Es wird nicht das einzige Mal an diesem Vormittag sein, dass die Mitarbeiter des Seniorenhauses Albert Schweitzer eine gewisse Skepsis abbauen müssen. Anfangs überwiege bei manchen Bewohnern noch eine gewisse Vorsicht gegenüber den Tieren, sagt Christine Mücklisch. Sie leitet die Sozialtherapie im Heim. Der Streichelzoo des Riesaer Tierparks gastiere regelmäßig in der Einrichtung, erklärt sie. „Die Zusammenarbeit gibt es bestimmt schon sechs, sieben Jahre und wir sind dem Tierpark sehr dankbar dafür.“ Immer im Juli und August gebe es dann Tiere zum Anfassen im Innenhof des Seniorenheims. Im Kern gehe es dabei um eine Bereicherung der verschiedenen Angebote des Hauses. „Wir wollen auch das normale Leben zu uns holen“, sagt Christine Mücklisch. Und da gehörten Tiere eben dazu. Im Seniorenheim gebe es auch Vögel, und eine Zeit lang habe man sogar eine Katze gehabt. „Wir hatten auch schon ein Alpaka als Besucher hier – das ist sogar im Fahrstuhl gefahren und hat Zimmerbesuche gemacht.“ Der tierische Besuch sei natürlich nicht nur für die Senioren interessant. „Nachmittags kommen auch die Kinder der Angehörigen dazu, um die Tiere zu streicheln.“

Die Tiere sind so viel Aufmerksamkeit gewohnt. Schließlich werden sie auch im Gehege des Tierparks mit Streicheleinheiten überschüttet. Nun sind es eben Senioren, die rund um das Metallgatter Platz genommen haben, die Ziegen und das Pony mit Kastanienblättern füttern, die Kaninchen streicheln, oder einfach nur beobachten. Als sich ein Zicklein auf die Hinterläufe stellt, um an einen ins Gatter hängenden Ast zu gelangen, wird es gleich mit Applaus belohnt. „Das ist richtiges Theater hier“, freut sich eine Bewohnerin.

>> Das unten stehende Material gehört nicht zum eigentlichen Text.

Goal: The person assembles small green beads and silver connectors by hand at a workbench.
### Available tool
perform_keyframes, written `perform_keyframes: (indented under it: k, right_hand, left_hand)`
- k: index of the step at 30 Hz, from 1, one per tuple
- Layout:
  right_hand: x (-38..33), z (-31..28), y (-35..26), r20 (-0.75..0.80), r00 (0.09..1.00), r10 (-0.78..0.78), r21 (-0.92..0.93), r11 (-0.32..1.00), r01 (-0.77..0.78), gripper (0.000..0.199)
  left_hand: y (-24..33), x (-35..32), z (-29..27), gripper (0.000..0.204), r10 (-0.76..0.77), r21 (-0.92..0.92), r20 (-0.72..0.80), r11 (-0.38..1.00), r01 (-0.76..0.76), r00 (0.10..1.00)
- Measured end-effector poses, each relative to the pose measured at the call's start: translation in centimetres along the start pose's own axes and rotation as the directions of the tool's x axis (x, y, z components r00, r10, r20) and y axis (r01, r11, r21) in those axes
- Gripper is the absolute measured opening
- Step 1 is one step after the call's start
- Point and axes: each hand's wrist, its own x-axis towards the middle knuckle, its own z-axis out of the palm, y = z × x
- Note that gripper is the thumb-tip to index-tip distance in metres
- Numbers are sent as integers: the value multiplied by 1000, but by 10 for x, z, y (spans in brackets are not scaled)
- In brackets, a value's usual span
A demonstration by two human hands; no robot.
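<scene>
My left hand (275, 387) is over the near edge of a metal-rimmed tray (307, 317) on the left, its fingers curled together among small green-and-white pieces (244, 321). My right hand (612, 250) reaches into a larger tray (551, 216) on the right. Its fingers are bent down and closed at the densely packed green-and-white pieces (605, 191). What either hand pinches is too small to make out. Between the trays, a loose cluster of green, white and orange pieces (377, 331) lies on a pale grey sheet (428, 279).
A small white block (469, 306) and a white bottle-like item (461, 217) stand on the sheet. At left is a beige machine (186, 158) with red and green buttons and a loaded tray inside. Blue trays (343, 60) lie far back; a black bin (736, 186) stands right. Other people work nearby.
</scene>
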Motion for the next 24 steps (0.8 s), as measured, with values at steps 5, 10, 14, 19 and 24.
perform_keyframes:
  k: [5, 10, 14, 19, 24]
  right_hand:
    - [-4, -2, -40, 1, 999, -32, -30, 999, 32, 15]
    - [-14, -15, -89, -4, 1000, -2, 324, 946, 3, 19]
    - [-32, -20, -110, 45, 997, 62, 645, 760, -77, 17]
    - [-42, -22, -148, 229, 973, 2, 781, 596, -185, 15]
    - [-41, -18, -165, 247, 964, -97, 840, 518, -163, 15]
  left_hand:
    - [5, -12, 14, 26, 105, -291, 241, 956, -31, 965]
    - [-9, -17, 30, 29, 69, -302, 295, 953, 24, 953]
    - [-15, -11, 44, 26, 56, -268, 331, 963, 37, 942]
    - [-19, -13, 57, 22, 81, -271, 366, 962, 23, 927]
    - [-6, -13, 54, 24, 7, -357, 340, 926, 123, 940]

Immer wieder bemerken Christine Mücklisch und ihre Kollegen, dass selbst eher verschlossene Bewohner geradezu aufblühen, wenn die Tiere da sind. „Viele Heimbewohner haben ja selbst Tiere gehabt. Das weckt Erinnerungen.“ So wie bei Elisabeth B., die beim Streicheln des Kaninchens unvermittelt davon erzählt, dass die Scheune ihrer Eltern einmal abgebrannt sei. Oder bei Helmut U. „Wir hatten selbst früher viele Kaninchen“, sagt er. Das sei eine schöne Zeit gewesen. Und als er erfährt, dass die Tiere aus dem Tierpark hergekommen sind, sagt er: „Jetzt leben wir hier im Heim, aber früher sind wir auch oft in den Tierpark gegangen. Dort am Stadtpark war’s immer schön.“

Solche und ähnliche Sätze hört Christine Mücklisch oft. Erst neulich habe ihr eine Kollegin von einer Frau erzählt, die erst seit Kurzem im Seniorenheim lebe. „Auf dem Rückweg von den Tieren auf ihr Zimmer hat sie so viel geredet, wie vorher noch nie.“ Für die Mitarbeiter des Seniorenheims kann das auch ein Hinweis sein, welche Angebote den Bewohnern besonders gut bekommen. „In den Wintermonaten kommt bei uns auch ein Therapiehund zum Einsatz“, erklärt Mücklisch. Dann gebe es richtig gestaltete Stunden durch den Hundetherapeuten. Mit dem Besuch des Streichelzoos sei das nicht zu vergleichen – schließlich haben so ein Therapiehund und sein Halter eine richtige Ausbildung. Wichtig sei bei allen Angeboten vor allem, dass sich die Bewohner wohl fühlen und glücklich sind, wenn sie die Tiere betrachten und streicheln können, sagt Christine Mücklisch.